Department of Statistics , University of Nebraska-Lincoln , Lincoln , Nebraska 68583-0963 , United States.
Department of Chemistry , University of Nebraska-Lincoln , Lincoln , Nebraska 68588-0304 , United States.
J Proteome Res. 2019 Sep 6;18(9):3282-3294. doi: 10.1021/acs.jproteome.9b00227. Epub 2019 Aug 22.
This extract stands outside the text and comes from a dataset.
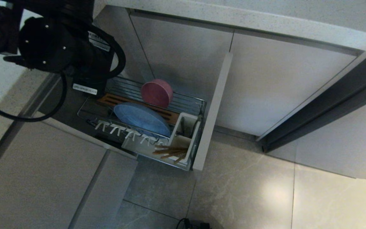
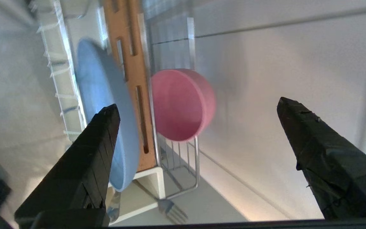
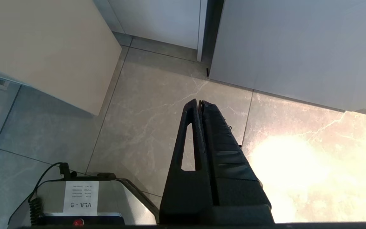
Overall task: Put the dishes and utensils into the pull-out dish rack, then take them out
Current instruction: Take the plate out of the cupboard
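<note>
The pull-out dish rack (image 1: 187, 101) stands drawn out of the cabinet, its beige front panel (image 1: 213, 111) on the right. A pink bowl (image 1: 156, 93) leans on edge on the wire bars. A light-blue plate (image 1: 141, 118) stands tilted between the wooden strip and the white pegs. Wooden chopsticks (image 1: 170, 152) stick out of the white caddy (image 1: 186, 127). My left arm (image 1: 59, 47) hangs over the rack's left end. In the left wrist view my left gripper (image 2: 197, 103) is open wide and empty, short of the bowl (image 2: 179, 105) and plate (image 2: 103, 95). My right gripper (image 3: 199, 101) is shut over the floor.
A metal fork (image 2: 173, 211) shows beside the caddy (image 2: 151, 181) in the left wrist view. Beige cabinet doors (image 1: 281, 86) flank the rack under a speckled countertop (image 1: 265, 22). Grey floor tiles (image 1: 249, 190) lie in front. The robot's base (image 3: 81, 200) sits beside the right gripper.
</note>
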You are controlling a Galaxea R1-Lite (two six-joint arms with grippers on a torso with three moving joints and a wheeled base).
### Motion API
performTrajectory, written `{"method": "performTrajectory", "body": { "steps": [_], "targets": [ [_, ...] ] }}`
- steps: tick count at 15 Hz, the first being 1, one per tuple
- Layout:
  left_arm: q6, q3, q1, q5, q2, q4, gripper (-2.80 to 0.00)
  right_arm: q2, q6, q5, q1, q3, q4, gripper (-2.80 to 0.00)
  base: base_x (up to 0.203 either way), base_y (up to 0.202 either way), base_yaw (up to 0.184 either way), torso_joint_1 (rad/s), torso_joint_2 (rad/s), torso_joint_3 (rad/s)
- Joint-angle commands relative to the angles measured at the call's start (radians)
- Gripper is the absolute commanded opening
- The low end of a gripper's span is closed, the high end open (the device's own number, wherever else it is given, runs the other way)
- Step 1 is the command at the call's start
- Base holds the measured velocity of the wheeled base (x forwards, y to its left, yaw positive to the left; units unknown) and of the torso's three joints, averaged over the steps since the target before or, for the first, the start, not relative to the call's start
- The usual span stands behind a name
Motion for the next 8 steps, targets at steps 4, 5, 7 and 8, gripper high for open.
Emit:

Analytical techniques such as NMR and mass spectrometry can generate large metabolomics data sets containing thousands of spectral features derived from numerous biological observations. Multivariate data analysis is routinely used to uncover the underlying biological information contained within these large metabolomics data sets. This is typically accomplished by classifying the observations into groups (e.g., control versus treated) and by identifying associated discriminating features. There are a variety of classification models to select from, which include some well-established techniques (e.g., principal component analysis [PCA], orthogonal projection to latent structure [OPLS], or partial least-squares projection to latent structures [PLS]) and newly emerging machine learning algorithms (e.g., support vector machines or random forests). However, it is unclear which classification model, if any, is an optimal choice for the analysis of metabolomics data. Herein, we present a comprehensive evaluation of five common classification models routinely employed in the metabolomics field and that are also currently available in our MVAPACK metabolomics software package. Simulated and experimental NMR data sets with various levels of group separation were used to evaluate each model. Model performance was assessed by classification accuracy rate, by the area under a receiver operating characteristic (AUROC) curve, and by the identification of true discriminating features. Our findings suggest that the five classification models perform equally well with robust data sets. Only when the models are stressed with subtle data set differences does OPLS emerge as the best-performing model. OPLS maintained a high-prediction accuracy rate and a large area under the ROC curve while yielding loadings closest to the true loadings with limited group separations.
分析技术,如 NMR 和质谱,可以生成包含数千个光谱特征的大型代谢组学数据集,这些特征来自于大量的生物学观察。多元数据分析通常用于揭示这些大型代谢组学数据集中包含的潜在生物学信息。这通常通过将观察结果分类为组(例如,对照与处理)并识别相关的区分特征来实现。有多种分类模型可供选择,包括一些成熟的技术(例如,主成分分析 [PCA]、正交投影到潜在结构 [OPLS] 或偏最小二乘投影到潜在结构 [PLS])和新出现的机器学习算法(例如,支持向量机或随机森林)。然而,尚不清楚哪种分类模型(如果有的话)是代谢组学数据分析的最佳选择。本文中,我们全面评估了代谢组学领域常用的五种常见分类模型,这些模型也可在我们的 MVAPACK 代谢组学软件包中使用。使用具有不同分组分离程度的模拟和实验 NMR 数据集来评估每个模型。通过分类准确率、接收者操作特征 (ROC) 曲线下的面积以及真实区分特征的识别来评估模型性能。我们的研究结果表明,这五种分类模型在稳健的数据集中表现相当。只有当模型受到微妙的数据集中的差异的影响时,OPLS 才会成为表现最好的模型。OPLS 在具有有限分组分离的情况下保持了较高的预测准确率和较大的 ROC 曲线下面积,同时产生了与真实载荷最接近的载荷。